Task
Look below and pull out each line with the word "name".

(Supplied information Opens)

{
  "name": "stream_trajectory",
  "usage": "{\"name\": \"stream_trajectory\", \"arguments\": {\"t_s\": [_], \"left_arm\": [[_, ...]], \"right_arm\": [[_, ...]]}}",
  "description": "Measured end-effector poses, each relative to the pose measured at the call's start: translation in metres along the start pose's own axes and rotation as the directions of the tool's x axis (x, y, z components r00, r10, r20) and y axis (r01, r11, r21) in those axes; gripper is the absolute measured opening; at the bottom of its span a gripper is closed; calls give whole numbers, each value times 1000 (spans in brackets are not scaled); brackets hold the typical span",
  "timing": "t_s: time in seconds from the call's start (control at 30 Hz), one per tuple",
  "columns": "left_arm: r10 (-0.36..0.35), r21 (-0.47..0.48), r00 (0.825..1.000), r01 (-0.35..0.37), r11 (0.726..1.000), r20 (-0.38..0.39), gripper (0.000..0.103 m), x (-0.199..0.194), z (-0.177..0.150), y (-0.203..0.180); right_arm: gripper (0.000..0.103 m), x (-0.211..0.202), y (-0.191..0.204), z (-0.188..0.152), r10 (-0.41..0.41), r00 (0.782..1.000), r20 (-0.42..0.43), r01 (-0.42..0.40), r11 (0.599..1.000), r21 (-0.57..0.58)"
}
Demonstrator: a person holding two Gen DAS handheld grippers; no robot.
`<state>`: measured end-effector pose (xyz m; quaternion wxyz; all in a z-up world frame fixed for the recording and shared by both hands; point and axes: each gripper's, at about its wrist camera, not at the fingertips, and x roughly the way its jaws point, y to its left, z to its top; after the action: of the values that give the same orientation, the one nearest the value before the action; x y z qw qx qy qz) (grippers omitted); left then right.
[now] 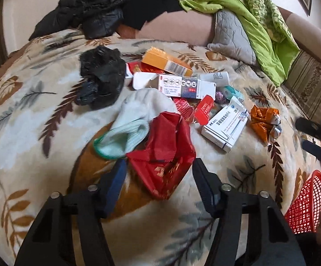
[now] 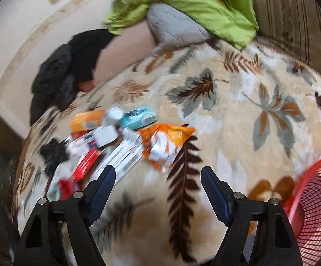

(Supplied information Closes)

Answer for this exercise
  "name": "stream_trajectory",
  "usage": "{\"name\": \"stream_trajectory\", \"arguments\": {\"t_s\": [_], \"left_arm\": [[_, ...]], \"right_arm\": [[_, ...]]}}",

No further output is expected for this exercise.